It’s an annual traditional as hundreds of folks through out shake off the cob webs and the cabin fever of winter blues and converge on anything that floats, to become like a Cheerio flotilla in Eastern WA.

Jeff H. and I had a plan to fish Quincy Lake but it would be no easy feat as I have two boys to square away in the mornings and evening. I’d been busy with home, work, and family that I couldn’t recall the last time I soaked some chironomids under a bobber. The weather forecast was looking to be excellent with highs into the low 60’s with the wind out of the ESE at 5-7 mph. The pass was uneventful as the warmer temps brought wet roads and melting snow pack. Lake Kachess was showing clearing in parts but still had dustings of snow atop and on the mountainside. Pass temp was 37 degrees around 9 am. Upon our arrival into George the trees and sage brush were swaying in the breeze and the sun never did poke out but it was warmer around 53 degrees.
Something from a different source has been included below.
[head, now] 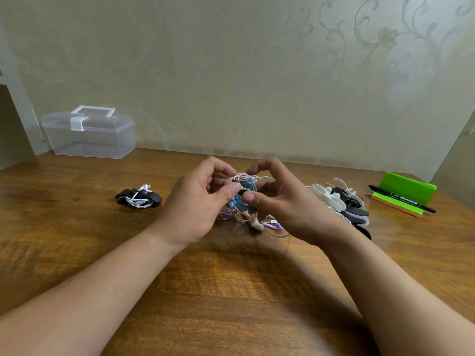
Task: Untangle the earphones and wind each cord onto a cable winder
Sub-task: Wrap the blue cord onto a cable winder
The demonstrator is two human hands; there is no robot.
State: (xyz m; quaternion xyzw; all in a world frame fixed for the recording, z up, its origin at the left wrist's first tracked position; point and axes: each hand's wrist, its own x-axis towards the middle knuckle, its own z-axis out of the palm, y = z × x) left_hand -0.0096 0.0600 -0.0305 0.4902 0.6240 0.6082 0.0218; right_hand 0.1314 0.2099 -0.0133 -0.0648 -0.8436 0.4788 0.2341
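At centre frame, the left hand and right hand both pinch the tangle of earphones, held just above the table. One wound winder lies at left (white cord done); spare winders wait at right, so most remains.

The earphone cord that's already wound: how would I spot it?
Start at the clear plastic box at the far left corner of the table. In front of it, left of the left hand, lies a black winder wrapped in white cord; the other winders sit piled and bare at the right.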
Be prepared for anything and everything: one thing I wish I had was my muck boots. When we arrived at the lot people were launching and campers had set up their spots all along the south shoreline. With a line up to launch we opted to launch nearby but was a little muddy and rocky. Would have benefited with the extra coverage to keep warmer as well since the wind blew through my running shoes. I was glad I brought my rain coat and my overalls as they gave me additional coverage from the cooler temps and wind. I’m pretty sure that most or all of the flotilla at the Basin lakes got blown off when the gusts reached upwards of 20 mph as the frothing of the waves caused bubble suds on the banks indicating that the lake is slightly alkaline in nature.
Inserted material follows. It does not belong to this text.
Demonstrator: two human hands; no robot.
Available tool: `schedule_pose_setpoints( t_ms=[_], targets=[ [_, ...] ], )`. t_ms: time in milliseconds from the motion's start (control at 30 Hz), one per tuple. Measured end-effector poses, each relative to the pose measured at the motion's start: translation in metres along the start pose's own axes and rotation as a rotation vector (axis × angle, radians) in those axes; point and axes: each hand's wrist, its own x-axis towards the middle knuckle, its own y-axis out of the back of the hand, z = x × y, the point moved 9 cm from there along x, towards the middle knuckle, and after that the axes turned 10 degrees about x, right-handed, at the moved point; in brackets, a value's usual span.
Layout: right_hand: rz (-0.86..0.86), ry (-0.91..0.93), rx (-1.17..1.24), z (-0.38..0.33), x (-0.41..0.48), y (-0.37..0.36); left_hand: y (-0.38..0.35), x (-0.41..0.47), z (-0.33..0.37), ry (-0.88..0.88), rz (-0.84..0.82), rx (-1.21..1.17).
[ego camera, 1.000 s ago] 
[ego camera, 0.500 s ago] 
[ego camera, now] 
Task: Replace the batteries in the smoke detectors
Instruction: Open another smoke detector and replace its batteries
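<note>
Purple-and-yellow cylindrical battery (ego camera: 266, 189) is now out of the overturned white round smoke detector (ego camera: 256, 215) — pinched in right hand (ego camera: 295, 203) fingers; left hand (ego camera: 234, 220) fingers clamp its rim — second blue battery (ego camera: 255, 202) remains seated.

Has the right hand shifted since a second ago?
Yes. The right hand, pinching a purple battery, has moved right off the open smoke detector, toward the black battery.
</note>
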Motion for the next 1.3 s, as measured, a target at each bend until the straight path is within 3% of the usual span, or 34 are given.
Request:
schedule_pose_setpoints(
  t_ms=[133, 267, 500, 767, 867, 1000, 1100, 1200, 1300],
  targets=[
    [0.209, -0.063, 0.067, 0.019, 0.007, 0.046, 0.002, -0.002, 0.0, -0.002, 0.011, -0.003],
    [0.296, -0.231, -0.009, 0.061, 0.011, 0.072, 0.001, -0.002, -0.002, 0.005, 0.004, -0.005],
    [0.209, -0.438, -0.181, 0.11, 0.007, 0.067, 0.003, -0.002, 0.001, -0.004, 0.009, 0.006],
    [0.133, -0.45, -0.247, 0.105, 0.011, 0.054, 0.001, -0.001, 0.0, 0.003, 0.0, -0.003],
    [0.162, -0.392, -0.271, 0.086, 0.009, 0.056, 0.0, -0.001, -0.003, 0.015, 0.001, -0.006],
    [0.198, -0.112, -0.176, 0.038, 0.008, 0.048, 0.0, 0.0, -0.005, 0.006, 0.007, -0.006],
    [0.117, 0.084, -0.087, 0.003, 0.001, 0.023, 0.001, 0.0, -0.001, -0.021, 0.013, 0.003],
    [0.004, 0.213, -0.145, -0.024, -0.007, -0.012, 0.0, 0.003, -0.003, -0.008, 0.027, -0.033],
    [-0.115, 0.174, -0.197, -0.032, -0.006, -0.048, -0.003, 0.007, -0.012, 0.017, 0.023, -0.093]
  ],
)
Note to self: bring a bigger anchor. My 10 pyramid wasnt holding position in the wind and I needed the cannon ball doubled up on the cleat to hold her steady. I’ll be sure to be prepped with a 15-20 lb’er for eastern WA as the winds can easily frustrate a chironomid fisherman. Being on the right spot and staying there is crucial to success. I don’t mind the wind for fishing but casting a little more challenging with backcasts dangerously coming close to the back of your head and anything a hook is willing to grab in the pram. A benefit of the wind is giving action to the bugs. Sometimes the strikes are more difficult to detect as the bobber is in constant motion but most strikes were clearly evident with disappearing indicators. I briefly fished two rods as I have the second rod endorsement but I quickly became too hard to manage dealing with the wind and keeping an eye two constantly bouncing bobbers. I probably missed several fish so went back to fishing one rod to better focus on tuning into their palates.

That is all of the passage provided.